The answer must be the full listing, repeated word for word.

++++ Listed records ++++

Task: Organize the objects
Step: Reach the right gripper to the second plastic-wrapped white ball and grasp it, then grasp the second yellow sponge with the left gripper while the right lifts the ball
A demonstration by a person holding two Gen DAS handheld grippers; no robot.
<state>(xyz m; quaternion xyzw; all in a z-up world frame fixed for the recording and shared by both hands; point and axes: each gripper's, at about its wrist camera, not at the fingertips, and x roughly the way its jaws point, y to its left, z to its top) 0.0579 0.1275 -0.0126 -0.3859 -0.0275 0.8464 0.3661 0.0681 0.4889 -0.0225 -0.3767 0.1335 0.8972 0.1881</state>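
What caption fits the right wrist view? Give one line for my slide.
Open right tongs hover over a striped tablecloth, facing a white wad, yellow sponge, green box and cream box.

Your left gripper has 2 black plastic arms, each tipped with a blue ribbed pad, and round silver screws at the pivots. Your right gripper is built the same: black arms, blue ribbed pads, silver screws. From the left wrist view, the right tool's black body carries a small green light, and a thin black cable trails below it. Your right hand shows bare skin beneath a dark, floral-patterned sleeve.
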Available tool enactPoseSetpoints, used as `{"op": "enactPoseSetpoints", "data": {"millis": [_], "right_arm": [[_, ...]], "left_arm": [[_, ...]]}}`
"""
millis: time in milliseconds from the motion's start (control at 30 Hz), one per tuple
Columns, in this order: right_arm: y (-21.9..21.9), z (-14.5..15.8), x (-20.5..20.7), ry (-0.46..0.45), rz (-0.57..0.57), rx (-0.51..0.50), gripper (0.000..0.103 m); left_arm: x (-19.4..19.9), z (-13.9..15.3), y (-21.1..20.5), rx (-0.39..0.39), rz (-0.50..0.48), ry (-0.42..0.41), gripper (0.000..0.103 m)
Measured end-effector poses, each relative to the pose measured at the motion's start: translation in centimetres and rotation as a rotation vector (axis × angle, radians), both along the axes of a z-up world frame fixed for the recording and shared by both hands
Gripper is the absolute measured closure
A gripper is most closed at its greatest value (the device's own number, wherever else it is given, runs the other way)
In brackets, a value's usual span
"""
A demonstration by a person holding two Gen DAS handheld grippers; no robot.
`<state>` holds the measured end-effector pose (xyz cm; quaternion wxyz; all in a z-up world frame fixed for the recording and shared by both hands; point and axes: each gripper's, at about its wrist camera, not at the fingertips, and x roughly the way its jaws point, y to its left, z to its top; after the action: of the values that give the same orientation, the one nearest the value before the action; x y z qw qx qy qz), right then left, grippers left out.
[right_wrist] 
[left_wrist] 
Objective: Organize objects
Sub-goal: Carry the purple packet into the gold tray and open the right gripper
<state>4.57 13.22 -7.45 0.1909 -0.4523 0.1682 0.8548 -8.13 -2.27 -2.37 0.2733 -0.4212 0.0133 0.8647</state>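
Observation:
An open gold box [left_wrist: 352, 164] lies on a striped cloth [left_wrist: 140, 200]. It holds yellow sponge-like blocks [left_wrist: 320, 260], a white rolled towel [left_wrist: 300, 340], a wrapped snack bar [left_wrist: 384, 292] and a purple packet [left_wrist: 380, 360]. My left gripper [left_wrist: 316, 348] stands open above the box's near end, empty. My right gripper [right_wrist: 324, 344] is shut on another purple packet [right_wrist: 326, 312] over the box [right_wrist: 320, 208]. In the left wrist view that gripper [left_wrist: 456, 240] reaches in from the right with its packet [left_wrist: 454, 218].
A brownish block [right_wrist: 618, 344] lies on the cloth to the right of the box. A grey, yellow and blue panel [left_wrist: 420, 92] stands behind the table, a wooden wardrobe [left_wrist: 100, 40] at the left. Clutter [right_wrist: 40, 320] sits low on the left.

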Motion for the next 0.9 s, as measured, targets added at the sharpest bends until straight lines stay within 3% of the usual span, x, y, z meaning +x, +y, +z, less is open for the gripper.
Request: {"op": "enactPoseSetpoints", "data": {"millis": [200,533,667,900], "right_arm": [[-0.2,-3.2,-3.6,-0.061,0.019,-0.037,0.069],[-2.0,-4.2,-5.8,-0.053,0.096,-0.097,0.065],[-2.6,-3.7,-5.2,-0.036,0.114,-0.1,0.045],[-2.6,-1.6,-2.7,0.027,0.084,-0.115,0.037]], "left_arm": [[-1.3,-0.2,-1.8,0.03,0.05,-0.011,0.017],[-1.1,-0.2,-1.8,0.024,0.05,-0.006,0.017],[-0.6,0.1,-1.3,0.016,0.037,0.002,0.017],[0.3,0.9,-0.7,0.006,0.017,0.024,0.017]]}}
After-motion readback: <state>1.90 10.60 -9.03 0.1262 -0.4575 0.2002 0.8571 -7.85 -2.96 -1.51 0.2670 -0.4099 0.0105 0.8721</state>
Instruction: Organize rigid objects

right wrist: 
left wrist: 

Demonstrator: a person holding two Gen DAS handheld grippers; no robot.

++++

Exercise result:
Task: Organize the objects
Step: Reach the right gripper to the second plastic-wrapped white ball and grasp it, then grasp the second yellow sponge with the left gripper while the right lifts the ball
A demonstration by a person holding two Gen DAS handheld grippers; no robot.
<state>(xyz m; quaternion xyzw; all in a z-up world frame fixed for the recording and shared by both hands; point and axes: each gripper's, at about its wrist camera, not at the fingertips, and x roughly the way its jaws point, y to its left, z to its top) 0.0579 0.1275 -0.0126 -0.3859 -0.0275 0.8464 0.3661 0.0681 0.4889 -0.0225 -0.3767 0.1335 0.8972 0.1881</state>
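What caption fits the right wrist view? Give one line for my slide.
Open right tongs hover over a striped tablecloth, facing a white wad, yellow sponge, green box and cream box.

Your left gripper has 2 black plastic arms, each tipped with a blue ribbed pad, and round silver screws at the pivots. Your right gripper is built the same: black arms, blue ribbed pads, silver screws. From the left wrist view, the right tool's black body carries a small green light, and a thin black cable trails below it. Your right hand shows bare skin beneath a dark, floral-patterned sleeve.
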Available tool enactPoseSetpoints, used as `{"op": "enactPoseSetpoints", "data": {"millis": [_], "right_arm": [[_, ...]], "left_arm": [[_, ...]]}}`
"""
millis: time in milliseconds from the motion's start (control at 30 Hz), one per tuple
Columns, in this order: right_arm: y (-21.9..21.9), z (-14.5..15.8), x (-20.5..20.7), ry (-0.46..0.45), rz (-0.57..0.57), rx (-0.51..0.50), gripper (0.000..0.103 m); left_arm: x (-19.4..19.9), z (-13.9..15.3), y (-21.1..20.5), rx (-0.39..0.39), rz (-0.50..0.48), ry (-0.42..0.41), gripper (0.000..0.103 m)
Measured end-effector poses, each relative to the pose measured at the motion's start: translation in centimetres and rotation as a rotation vector (axis × angle, radians), both along the axes of a z-up world frame fixed for the recording and shared by both hands
Gripper is the absolute measured closure
A gripper is most closed at its greatest value (the device's own number, wherever else it is given, runs the other way)
In brackets, a value's usual span
"""
A demonstration by a person holding two Gen DAS handheld grippers; no robot.
`<state>` holds the measured end-effector pose (xyz cm; quaternion wxyz; all in a z-up world frame fixed for the recording and shared by both hands; point and axes: each gripper's, at about its wrist camera, not at the fingertips, and x roughly the way its jaws point, y to its left, z to its top; after the action: of the values that give the same orientation, the one nearest the value before the action; x y z qw qx qy qz), right then left, grippers left out.
[right_wrist] 
[left_wrist] 
Objective: Organize objects
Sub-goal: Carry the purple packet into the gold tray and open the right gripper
<state>4.57 13.22 -7.45 0.1909 -0.4523 0.1682 0.8548 -8.13 -2.27 -2.37 0.2733 -0.4212 0.0133 0.8647</state>
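Observation:
An open gold box [left_wrist: 352, 164] lies on a striped cloth [left_wrist: 140, 200]. It holds yellow sponge-like blocks [left_wrist: 320, 260], a white rolled towel [left_wrist: 300, 340], a wrapped snack bar [left_wrist: 384, 292] and a purple packet [left_wrist: 380, 360]. My left gripper [left_wrist: 316, 348] stands open above the box's near end, empty. My right gripper [right_wrist: 324, 344] is shut on another purple packet [right_wrist: 326, 312] over the box [right_wrist: 320, 208]. In the left wrist view that gripper [left_wrist: 456, 240] reaches in from the right with its packet [left_wrist: 454, 218].
A brownish block [right_wrist: 618, 344] lies on the cloth to the right of the box. A grey, yellow and blue panel [left_wrist: 420, 92] stands behind the table, a wooden wardrobe [left_wrist: 100, 40] at the left. Clutter [right_wrist: 40, 320] sits low on the left.
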
Motion for the next 0.9 s, as measured, targets added at the sharpest bends until straight lines stay within 3% of the usual span, x, y, z meaning +x, +y, +z, less is open for the gripper.
Request: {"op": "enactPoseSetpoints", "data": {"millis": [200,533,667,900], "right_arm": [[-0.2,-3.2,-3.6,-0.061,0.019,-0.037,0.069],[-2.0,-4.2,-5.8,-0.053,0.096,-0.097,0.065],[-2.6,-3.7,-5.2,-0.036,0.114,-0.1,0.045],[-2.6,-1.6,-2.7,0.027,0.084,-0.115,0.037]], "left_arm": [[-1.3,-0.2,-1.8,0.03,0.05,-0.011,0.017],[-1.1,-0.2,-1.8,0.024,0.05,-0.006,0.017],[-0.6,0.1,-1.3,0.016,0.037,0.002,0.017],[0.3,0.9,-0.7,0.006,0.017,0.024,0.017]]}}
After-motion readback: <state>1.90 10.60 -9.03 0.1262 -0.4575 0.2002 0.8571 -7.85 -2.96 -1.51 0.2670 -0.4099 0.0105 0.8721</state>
Instruction: Organize rigid objects

right wrist: 
left wrist: 

Demonstrator: a person holding two Gen DAS handheld grippers; no robot.

Nothing further is required of the output.